Il triste Natale del bullo globale: Vladimir Putin
Il presidente russo ha scatenato la strage seriale ma gli è preclusa la festa della vittoria
La più grande catastrofe russa del XXI secolo si è annunciata con la guerra europea in Ucraina, partita all’inizio del 2022, e si insinua come un’ombra gigantesca sul minuscolo e penoso Natale di Vladimir Putin. Un mese dopo l’invasione, Bucha. Poi Mariupol, assalto al teatro dei rifugiati. Un anno dopo, il buio e il freddo oltre il confine. E invece niente. Ora su quegli sfondi bianchi che sanno di potere rifatto, ridipinto, tra quegli stucchi e trumeau che arredano grottesche distanze in vasti interni solitari, lo statista in fuga da sé stesso usa la parola fino a ieri vietata, “guerra”, e affetta fraternità verso il popolo ucraino, e parla di pace, di negoziato, con mezzo mondo che rifiuta il suo gas e il suo petrolio e l’altro mezzo che glieli compra a metà prezzo. Il suo esercito della disperazione imperiale, i lupi dello zar, è umiliato dalla controffensiva, dall’unità armata dell’occidente euroatlantico a difesa dell’indipendenza di Kiyv e della sicurezza europea e mondiale, che lui voleva mangiarsi in un solo boccone e in un paio di settimane dopo le imprese cecena, georgiana, siriana, dopo il Donbas e la Crimea. I suoi bastioni diplomatici e commerciali in occidente sono caduti tutti, la svolta strategica della Germania si è rivelata intrattabile, la resistenza dei polacchi è una fortezza brulicante di rifugiati e di ponti aerei, il fallimento è indicato dall’isolamento e dall’imbarazzo dell’alleato “eterno” cinese, in prospettiva il nuovo padrone del suo paese.

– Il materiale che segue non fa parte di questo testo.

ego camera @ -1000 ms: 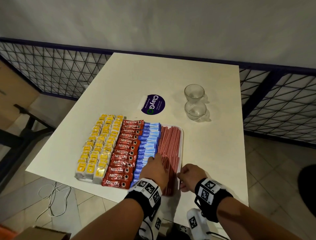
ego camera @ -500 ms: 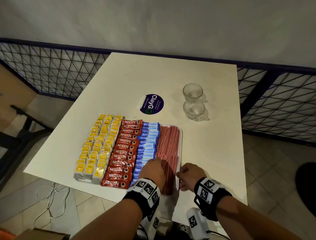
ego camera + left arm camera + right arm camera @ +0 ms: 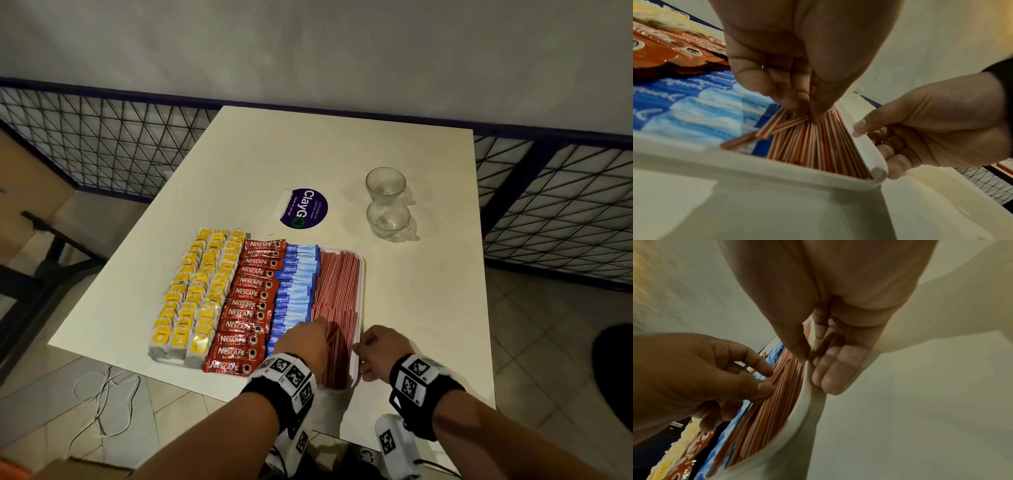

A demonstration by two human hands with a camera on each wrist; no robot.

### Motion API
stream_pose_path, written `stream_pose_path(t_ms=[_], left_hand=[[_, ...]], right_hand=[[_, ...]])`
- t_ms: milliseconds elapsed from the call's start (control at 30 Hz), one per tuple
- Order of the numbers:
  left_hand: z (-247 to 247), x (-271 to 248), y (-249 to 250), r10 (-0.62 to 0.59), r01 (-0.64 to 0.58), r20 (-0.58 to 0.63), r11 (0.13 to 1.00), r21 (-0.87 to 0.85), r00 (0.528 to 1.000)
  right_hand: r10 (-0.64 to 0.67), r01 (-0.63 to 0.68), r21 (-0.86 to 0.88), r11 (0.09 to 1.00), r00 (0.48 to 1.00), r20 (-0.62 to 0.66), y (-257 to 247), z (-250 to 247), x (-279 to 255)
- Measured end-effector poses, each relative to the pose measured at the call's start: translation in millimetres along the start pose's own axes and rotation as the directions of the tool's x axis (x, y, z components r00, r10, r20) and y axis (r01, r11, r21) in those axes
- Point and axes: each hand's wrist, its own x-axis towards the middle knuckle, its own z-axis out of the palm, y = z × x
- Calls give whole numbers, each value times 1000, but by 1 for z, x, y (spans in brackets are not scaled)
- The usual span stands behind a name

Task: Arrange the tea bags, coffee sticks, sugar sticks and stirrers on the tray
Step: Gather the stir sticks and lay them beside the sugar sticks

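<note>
Red stirrers fill the tray's 3 o'clock strip, at the surface's 6 o'clock edge.
Left hand pinches stirrers; right hand grips tray rim. Toward 9: "equal" sugar sticks, "Nescafé Classic" coffee sticks, tea bags. Bare surface at 3; "ClayGo" sticker at 12.

left hand fingertips down on stirrers, sugar sticks just left of fingers; right hand curled against tray edge; 2 cups well beyond fingertips.

the left hand has edged slightly right, onto the stirrers.
</note>
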Motion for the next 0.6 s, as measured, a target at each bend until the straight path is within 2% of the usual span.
stream_pose_path(t_ms=[333, 400, 500, 600], left_hand=[[-2, 3, 2, 7, -21, -103, 990, -136, 995], [3, 4, 4, 70, -79, -105, 993, -86, 992], [11, 3, 9, 179, -179, -34, 984, -18, 983], [16, 3, 11, 183, -184, -30, 982, -40, 983]], right_hand=[[6, -6, 13, 1000, 1000, 14, -2, -1, -3], [2, -3, 27, 1000, 1000, 4, -2, -1, -4], [-5, 4, 16, 1000, 1000, 6, -3, -1, -5], [-13, 13, -18, 1000, 1000, 14, -6, -2, -7]])
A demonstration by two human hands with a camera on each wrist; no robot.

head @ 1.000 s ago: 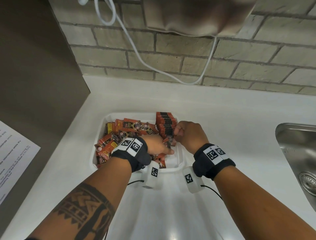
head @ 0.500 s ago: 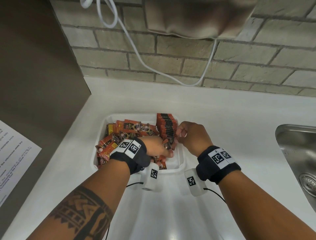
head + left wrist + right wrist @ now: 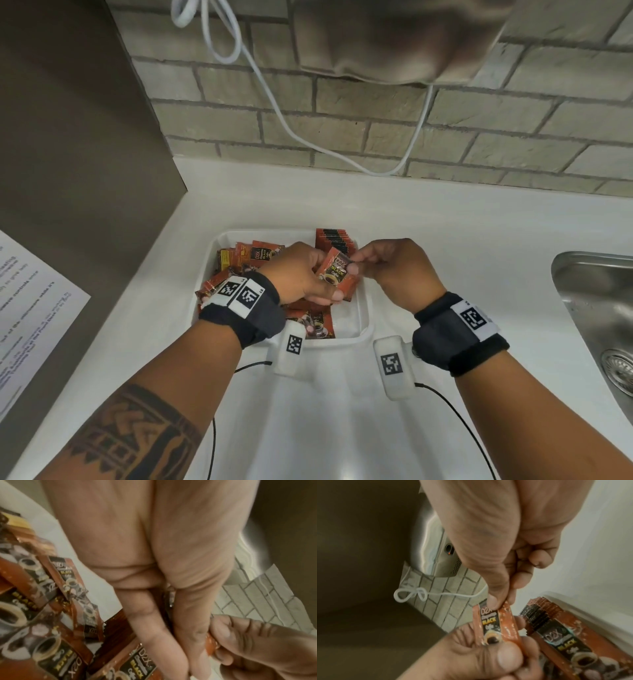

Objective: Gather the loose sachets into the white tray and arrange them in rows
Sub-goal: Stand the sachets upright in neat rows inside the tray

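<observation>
Both hands' fingers pinch one orange-and-black sachet (image 3: 337,274) above the white tray (image 3: 363,310).

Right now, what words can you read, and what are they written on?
"D2X", "BLACK", "Coffee": on the sachet held between the left hand and right hand.
"D2X", "BLACK": on the front sachet of the row standing in the white tray.
Paper sheet: printed lines, too blurred to read.
Wristband tags: square code patterns, no words.
</observation>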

L’inverno russo dei grandi romanzi e della grande storia può sempre riservare sorprese, ma la posizione di chi è invaso e si batte per l’esistenza non è la sua, è quella del buffone, del drogato e ebreo Zelensky e dell’universale recalcitrare al giogo degli ucraini, donne, uomini, ragazzi, vecchi, bambini trucidati per un progetto di imperialismo paranoide, dichiarato da una personalità malata e dai sermoni di un prete corrotto. Definire la vittoria di questa ambizione sbagliata, tra recessione e repressione del dissenso russo, è sempre più difficile. Putin è uscito dalla configurazione di leadership in senso kissingeriano, uomo attento all’equilibrio e alla sicurezza reciproca, dedito all’accumulazione e alla riforma, desinato immancabilmente a durare, ne è uscito definitivamente. Un anno di guerra spietata e insensata ha fatto di lui un bullo globale, che fa paura anche ai pochi amici che gli sono rimasti. Ha tenuto un paio di kermesse nazionaliste, con la solita cartolina precetto per le grandi folle, e sotto Natale deve arrendersi a un comportamento erratico, inspiegabile e non spiegato, cancellare le date, le dirette, le conferenze stampa, i discorsi alla Duma di Mosca.
Ha annesso territori ma subito dopo ha dovuto guadare il Dnepr verso est, sta ripittando lo scenario di morte e distruzione di Mariupol dietro lo schermo di menzogna della Grande Cultura Russa, vanta l’impresa del Mar d’Azov che nemmeno Caterina la Grande, continua a infliggere tormento e sofferenza, ma chiunque lo conosca, chiunque abbia letto il suo straordinario ritratto scritto da Giuliano Da Empoli, un vero romanzo russo, sa che puoi far piovere un grande arsenale missilistico su un popolo “fraterno” che ti odierà per generazioni, in una guerra che hai scelto e preparato per anni, puoi minacciare la deterrenza atomica e ritirare la minaccia e minacciare ancora, e tuttavia ti è preclusa la prospettiva di festeggiare una qualsiasi vittoria. Entrando nella condizione dello stragista seriale, dell’offensore non provocato, del domatore senza denti della bestia libertaria e indipendentista armata dalle democrazie di tutto il mondo, Putin ha sacrificato la cosa cui teneva forse di più, l’intelligenza del potere, l’intelligence, la capacità di sapere e anticipare i fatti per determinare il corso della storia. E’ stato un crimine e molto più di un crimine, è stato un colossale e fatale errore politico. Triste Natale per una vecchia spia che sta distruggendo un’antica e grande nazione e un dispotismo di stato che sembrava un meccanismo inscalfibile, eterno.